Black Pantera is a Brazilian crossover thrash band founded in Uberaba, Minas Gerais, in early 2014. Formed by Charles Gama (guitar, vocals), Chaene da Gama (bass) and Rodrigo "Pancho" Augusto (drums), all of them African-Brazilians, the band discusses topics such as politics, racism and discrimination in general in its lyrics, among other topics; its name is inspired by the Black Panthers.

Influenced by Bad Brains, Rage Against the Machine, Tupac, Motörhead, James Brown, Metallica, Living Colour, Raimundos, Sepultura and Devotos, their sound has elements of thrash metal, hardcore punk and crossover thrash.

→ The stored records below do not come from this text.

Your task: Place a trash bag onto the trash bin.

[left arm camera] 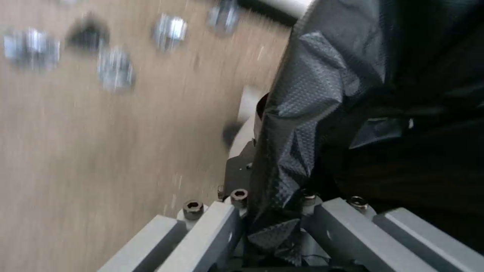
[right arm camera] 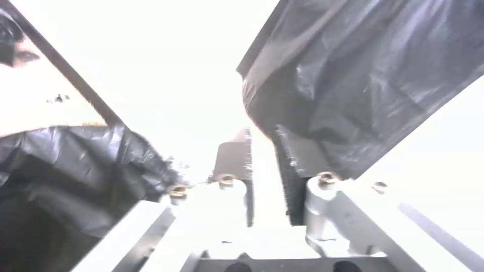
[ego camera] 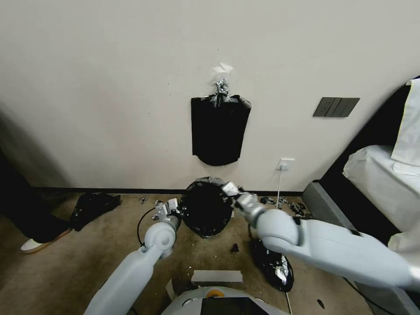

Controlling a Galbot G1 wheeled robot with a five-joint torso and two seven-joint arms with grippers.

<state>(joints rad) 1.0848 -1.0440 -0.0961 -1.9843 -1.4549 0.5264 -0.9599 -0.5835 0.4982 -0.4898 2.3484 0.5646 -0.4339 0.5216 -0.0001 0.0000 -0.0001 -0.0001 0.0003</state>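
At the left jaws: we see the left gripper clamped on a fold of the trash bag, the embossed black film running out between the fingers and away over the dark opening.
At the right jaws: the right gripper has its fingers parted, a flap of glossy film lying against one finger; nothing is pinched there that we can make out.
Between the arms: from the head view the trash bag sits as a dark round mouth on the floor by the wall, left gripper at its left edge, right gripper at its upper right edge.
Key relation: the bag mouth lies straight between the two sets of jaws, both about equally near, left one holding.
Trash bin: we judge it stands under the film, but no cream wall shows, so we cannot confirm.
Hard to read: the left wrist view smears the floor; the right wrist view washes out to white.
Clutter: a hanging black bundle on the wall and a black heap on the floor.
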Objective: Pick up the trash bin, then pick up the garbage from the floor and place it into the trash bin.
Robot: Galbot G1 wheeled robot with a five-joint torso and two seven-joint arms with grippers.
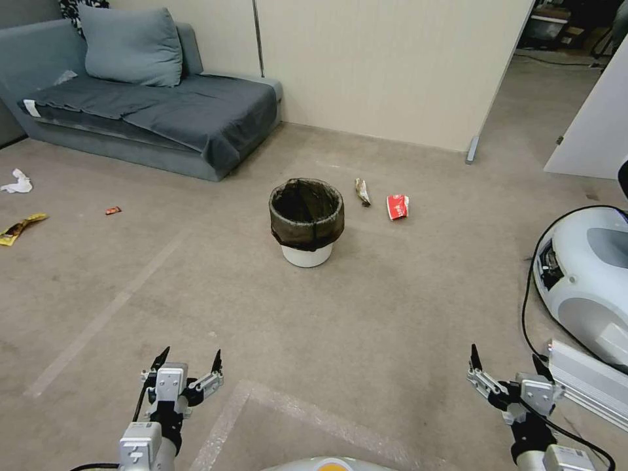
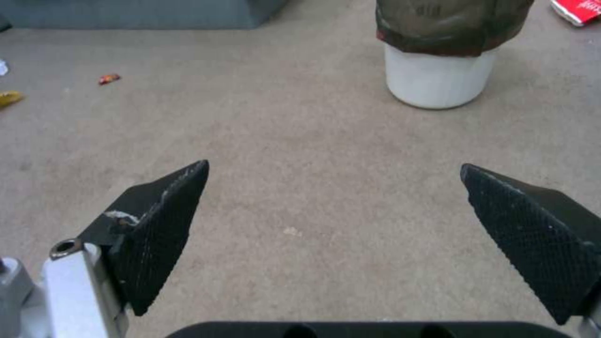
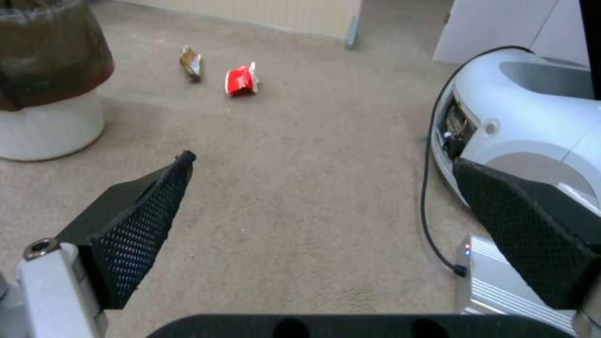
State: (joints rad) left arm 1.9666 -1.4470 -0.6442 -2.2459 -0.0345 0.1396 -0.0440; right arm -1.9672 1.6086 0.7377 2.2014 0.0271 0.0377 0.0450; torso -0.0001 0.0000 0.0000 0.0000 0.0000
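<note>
A: Start with the grippers. How do they stand from the head camera?

B: The left gripper (image 1: 188, 361) hangs low at the near left, its fingers spread wide with nothing between them. The right gripper (image 1: 505, 361) mirrors it at the near right, equally wide and empty. Both are well short of the trash bin (image 1: 306, 222), which stands upright on the carpet (image 1: 392, 307) ahead, dark bag folded over its white rim.

A: And the garbage?

B: A red packet (image 1: 398, 207) lies right of the bin, with a brownish wrapper (image 1: 362, 191) between the two. Far to the left lie a white tissue (image 1: 17, 183), a yellow wrapper (image 1: 19, 227) and a small red scrap (image 1: 113, 210), near a grey sofa (image 1: 150, 111). A white machine (image 1: 589, 275) with a black cable sits at the right.

A: Left wrist camera?

B: Its black fingers (image 2: 159, 230) gape over bare carpet. The bin (image 2: 438, 77) stands beyond them, toward the right finger's side; the red scrap (image 2: 108, 79) lies farther off on the other side.

A: Right wrist camera?

B: Fingers (image 3: 138, 225) just as wide, holding nothing. The bin (image 3: 50, 122) stands beyond the left finger, the brownish wrapper (image 3: 190, 62) and red packet (image 3: 242, 80) lie close together farther on, and the white machine (image 3: 532, 122) is beside the other finger.
</note>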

They performed in festivals such as  Afropunk and Download, besides having opened for or performed with Dead Fish, System of a Down, Slayer, Project46, O Rappa and Sepultura, with shows in Colombia, France, Italy and the United States.

History 
The band was formed in April 2014 in Uberaba, Minas Gerais, by brothers Charles Gama (guitar, vocals, lyrics) and Chaene da Gama (bass) along with their friend and drummer Rodrigo "Pancho" Augusto. Initially, Chaene and Rodrigo had refused joining the band, but later changed their minds after hearing the first materials prepared by Charles. The first, self-titled album, came out in 2015. Work on the album began with the band's inception and lasted for 17 months, with the album being released in October.

In 2016, they performed at the French edition of the Afropunk Festival and had to promote a crowdfunding campaign in order to help them cover the traveling expenses. In 2018, they released their second album, Agressão, preceded by a video of "Prefácio". In the beginning of the next year, they released the track "Punk Rock Nigga Roll", along with its video, and then they signed with Deckdisc, after producer Rafael Ramos watched them perform live with Dead Fish. Around that time, they were planning an album for 2020.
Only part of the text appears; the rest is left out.